The three largest streaming brands – Netflix, Amazon Prime Video and Hulu – were included in the tracking for the first time in 2017. They performed extremely well as a group, all landing in the top 25 for the full 12+ population, coming in at #4 (Netflix), #14 (Amazon Prime Video) and #22 (Hulu).

The top two news cable channels appear stronger than ever in terms of viewer engagement. CNN came in at #15 overall, neck-and-neck with Fox News at #16. The two rivals have been this close together only once in the study’s 10-year history, in 2008 – when CNN was ranked #14 overall and Fox News came in at #18.

CNN is the clear choice among Americans under 50, coming in as the #15 ‘must keep’ TV brand among 18-49, far ahead of Fox News at #28. Among affluent households – those with income of over $100,000 – Fox News is seen as slightly more important, ranking #8, compared to CNN at #12.

Sports cable channels continue to perform well among men 18-49: ESPN is #5 overall, and the #1 cable channel in this demographic for the 10th straight year. Fox Sports 1 and ESPN 2 are ranked #20 and #25 respectively, similar to their previous positions. Fox Sports 2 dipped slightly in the past year, while NBC Sports is up slightly.
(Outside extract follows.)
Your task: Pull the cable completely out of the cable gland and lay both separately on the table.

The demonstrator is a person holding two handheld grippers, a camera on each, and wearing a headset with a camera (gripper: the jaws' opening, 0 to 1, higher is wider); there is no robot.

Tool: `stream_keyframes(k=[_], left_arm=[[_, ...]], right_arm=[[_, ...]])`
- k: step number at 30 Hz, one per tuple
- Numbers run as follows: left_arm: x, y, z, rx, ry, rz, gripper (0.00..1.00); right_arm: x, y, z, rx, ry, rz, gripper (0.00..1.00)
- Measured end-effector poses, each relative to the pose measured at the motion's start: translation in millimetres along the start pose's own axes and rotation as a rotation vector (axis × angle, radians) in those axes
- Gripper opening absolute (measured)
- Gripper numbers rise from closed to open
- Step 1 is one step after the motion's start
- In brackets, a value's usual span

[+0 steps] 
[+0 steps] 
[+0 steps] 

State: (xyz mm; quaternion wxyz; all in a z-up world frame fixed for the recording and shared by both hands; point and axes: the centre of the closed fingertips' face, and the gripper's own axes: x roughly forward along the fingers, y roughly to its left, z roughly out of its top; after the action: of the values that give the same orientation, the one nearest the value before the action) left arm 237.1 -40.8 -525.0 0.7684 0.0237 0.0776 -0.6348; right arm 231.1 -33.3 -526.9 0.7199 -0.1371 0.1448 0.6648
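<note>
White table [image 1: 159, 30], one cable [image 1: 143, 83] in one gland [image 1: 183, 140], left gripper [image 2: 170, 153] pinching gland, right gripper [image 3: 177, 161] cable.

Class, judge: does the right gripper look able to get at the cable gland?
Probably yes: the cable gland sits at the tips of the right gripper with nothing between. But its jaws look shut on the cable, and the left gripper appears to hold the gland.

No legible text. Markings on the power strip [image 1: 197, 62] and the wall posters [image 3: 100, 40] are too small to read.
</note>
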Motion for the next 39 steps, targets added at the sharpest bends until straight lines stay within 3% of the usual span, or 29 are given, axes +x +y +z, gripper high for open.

More US households now have a streaming service than a DVR, which means that digital-era services will continue to grow in importance, particularly among younger Americans.

The three streaming brands included in the study all ranked highly among 18-34s, with Netflix and Hulu in the Top 10: Netflix claimed the top spot while Hulu came in at #9. Amazon Prime Video was a hair outside the Top 10, coming in at #11.

Network and general cable brands with momentum in the younger demographic this year include: NBC, CW, FX, HGTV, History and Travel.

With ABC, CBS, and NBC ranking #1, #2, and #3 respectively, Netflix elbows its way in at #4, with FOX rounding out the top 5 ranking for Women 25-54.

Amazon Prime Video debuts at #8 for this demographic, putting two streaming services in the top 10 and speaking to the importance of being able to access entertainment on their own schedule.

Movers gaining top 10 status this year include CW at #7 (its first time in the top 10), HGTV (#9, its second time in the top 10 in the past 10 years) and ESPN. Hallmark Channel broke into the top 20 for the first time since tracking began in 2007, and is now ranked #19 among Women 25-54, its best showing since 2007.

In 2017, 72 per cent of those interviewed included at least one of the big four networks (one or more of ABC, CBS, NBC, Fox) on their ‘must keep’ channel list. While that is still a strong majority, it represents an 11-point drop from the historic high of 83 per cent in 2007.

Networks’ brand equity eroded more among younger Americans – with only 62 per cent including one of the big four in their top ‘must keep’ list in 2017, down 19 points from 81 per cent a decade ago.

As smartphones, tablets and other connected screens proliferate, fewer US households have a TV in every room. In 2017, 51 per cent of households reported owning three or more TV sets, down from 56 per cent in 2013 and a high of 65 per cent in 2007.